3) Using a faster smoothed RSI to buy can capture positive momentum earlier and using a slower smoothed RSI to sell can avoid under-performance caused by minor corrections.

Here is a 100-year backtest for $INDU using a similar strategy that I created on TradingView: https://www.tradingview.com/chart/KH147vi4/

10 responses

Good work Kory! I like the notion of a smoothed RSI...will def tinker with this algo!

When I clone and try to test, I get 2 “build errors” …

5 Warning Undefined name 'ta'
5 Error Runtime exception: NameError: name 'ta' is not defined

… and a testing error ..

Error - There was a problem starting your backtest. Please try again.

These codes were made for Quantopian 1. I think you need to update it to run with Quantopian 2 now.

I see.

How would a total beginner start on this?
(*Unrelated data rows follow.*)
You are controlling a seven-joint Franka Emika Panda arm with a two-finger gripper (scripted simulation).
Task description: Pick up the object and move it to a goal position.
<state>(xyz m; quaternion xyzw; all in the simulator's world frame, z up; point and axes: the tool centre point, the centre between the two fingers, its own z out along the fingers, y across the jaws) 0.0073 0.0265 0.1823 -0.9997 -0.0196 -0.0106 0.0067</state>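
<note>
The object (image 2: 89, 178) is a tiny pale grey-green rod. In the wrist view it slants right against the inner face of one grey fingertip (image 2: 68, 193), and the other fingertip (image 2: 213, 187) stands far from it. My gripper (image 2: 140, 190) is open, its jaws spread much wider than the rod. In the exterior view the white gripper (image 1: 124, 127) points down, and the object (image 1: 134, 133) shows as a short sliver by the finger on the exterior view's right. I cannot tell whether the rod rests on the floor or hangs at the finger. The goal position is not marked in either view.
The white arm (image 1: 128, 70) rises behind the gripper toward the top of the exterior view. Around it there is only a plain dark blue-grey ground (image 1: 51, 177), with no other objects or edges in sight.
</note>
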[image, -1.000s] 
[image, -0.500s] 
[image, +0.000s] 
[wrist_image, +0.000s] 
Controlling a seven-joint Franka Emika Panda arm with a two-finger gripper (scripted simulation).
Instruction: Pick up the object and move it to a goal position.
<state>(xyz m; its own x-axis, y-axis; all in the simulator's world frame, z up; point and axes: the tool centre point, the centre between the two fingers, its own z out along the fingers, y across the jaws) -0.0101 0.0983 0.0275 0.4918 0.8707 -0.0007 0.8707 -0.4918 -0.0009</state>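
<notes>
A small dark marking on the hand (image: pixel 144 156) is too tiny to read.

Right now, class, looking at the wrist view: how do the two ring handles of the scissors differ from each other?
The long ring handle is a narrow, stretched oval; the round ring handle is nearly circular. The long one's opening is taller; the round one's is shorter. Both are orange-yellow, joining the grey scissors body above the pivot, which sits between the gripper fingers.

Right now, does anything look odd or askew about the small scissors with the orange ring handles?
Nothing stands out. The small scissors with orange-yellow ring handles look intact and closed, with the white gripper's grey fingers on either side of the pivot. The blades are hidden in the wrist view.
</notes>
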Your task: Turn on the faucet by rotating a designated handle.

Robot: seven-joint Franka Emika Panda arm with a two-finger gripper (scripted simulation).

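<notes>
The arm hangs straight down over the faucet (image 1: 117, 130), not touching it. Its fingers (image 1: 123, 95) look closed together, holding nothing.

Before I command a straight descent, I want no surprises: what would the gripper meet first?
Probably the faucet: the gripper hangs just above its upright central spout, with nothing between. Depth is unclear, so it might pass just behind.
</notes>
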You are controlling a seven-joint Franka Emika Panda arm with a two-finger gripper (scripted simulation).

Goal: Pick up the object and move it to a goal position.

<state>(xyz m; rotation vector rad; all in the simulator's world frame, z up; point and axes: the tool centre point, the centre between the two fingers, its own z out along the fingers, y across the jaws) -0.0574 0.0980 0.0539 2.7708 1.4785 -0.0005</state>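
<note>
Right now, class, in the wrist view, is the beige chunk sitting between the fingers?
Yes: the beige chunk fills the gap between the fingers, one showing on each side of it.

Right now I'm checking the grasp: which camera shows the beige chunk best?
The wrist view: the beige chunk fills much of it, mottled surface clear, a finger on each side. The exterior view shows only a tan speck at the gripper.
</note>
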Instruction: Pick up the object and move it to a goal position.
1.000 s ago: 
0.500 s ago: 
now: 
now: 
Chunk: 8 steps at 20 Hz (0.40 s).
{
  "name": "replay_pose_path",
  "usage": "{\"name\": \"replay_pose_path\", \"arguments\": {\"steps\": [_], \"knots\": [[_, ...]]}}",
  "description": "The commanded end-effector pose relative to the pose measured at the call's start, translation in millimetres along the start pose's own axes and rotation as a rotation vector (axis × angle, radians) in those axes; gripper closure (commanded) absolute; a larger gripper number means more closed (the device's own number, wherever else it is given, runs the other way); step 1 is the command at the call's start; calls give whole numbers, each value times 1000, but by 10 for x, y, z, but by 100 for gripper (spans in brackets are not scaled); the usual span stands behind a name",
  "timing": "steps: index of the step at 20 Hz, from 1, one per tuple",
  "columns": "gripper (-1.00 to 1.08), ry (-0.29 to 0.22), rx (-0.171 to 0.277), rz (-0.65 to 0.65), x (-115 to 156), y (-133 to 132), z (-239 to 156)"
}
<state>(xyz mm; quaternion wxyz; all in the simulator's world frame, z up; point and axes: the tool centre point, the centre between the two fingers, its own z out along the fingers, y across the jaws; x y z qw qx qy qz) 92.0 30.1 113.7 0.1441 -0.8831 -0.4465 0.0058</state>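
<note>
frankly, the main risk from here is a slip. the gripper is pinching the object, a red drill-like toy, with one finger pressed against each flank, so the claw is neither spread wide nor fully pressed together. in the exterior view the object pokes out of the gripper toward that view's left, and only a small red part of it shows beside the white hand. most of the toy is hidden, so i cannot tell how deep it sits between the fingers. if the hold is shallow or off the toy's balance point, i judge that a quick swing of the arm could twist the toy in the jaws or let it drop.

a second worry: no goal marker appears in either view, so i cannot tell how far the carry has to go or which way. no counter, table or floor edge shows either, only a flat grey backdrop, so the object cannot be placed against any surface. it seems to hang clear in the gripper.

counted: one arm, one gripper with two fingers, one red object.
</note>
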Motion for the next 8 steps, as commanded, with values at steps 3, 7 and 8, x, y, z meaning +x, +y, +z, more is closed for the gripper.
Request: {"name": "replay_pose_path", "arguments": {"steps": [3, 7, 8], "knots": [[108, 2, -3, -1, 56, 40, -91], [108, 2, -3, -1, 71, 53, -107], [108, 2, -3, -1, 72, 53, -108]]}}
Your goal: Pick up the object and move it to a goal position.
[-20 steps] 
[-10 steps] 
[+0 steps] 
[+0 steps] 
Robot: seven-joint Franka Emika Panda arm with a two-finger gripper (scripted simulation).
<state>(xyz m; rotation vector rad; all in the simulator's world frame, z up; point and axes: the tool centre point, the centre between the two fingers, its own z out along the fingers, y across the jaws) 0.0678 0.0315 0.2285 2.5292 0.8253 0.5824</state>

Is there a tutorial perhaps?

Thanks …

Mark see attached to get you started with this algo setup in Quantopian 2

See below for tutorials:
https://www.quantopian.com/tutorials/getting-started

Weird how Quantopian 1 didnt give error for starting algo above back Aug 2002 given that IEI started trading on 2007-01-11 - maybe was just trading VTI which makes sense eyeing the tracking between the performance and index on the original algo between 2002-start2007

Awesome – thank you.

Long only version with less leverage (more realistic) even better in all respects.

I modified the algo as follows:
• Rebalance weekly • Leverage = 2 • 90/10 (or 10/90) ratio for stocks / bonds

Feedback would be appreciated, and I have a question:

Under “Transaction Details” why do some weeks show multiple buys / sales of the same symbol just minutes apart, while in other weeks you get one buy or sale per symbol (which is what I'd expect)?

Thanks …

Mark,

The algo I posted above may hypothetically withstand leverage 6 or even more.
But what is the margin in yours real brokerage account if any?
Be realistic.

My broker (and I expect most) would allow leverage = 3, so I believe leverage =2 is quite realistic.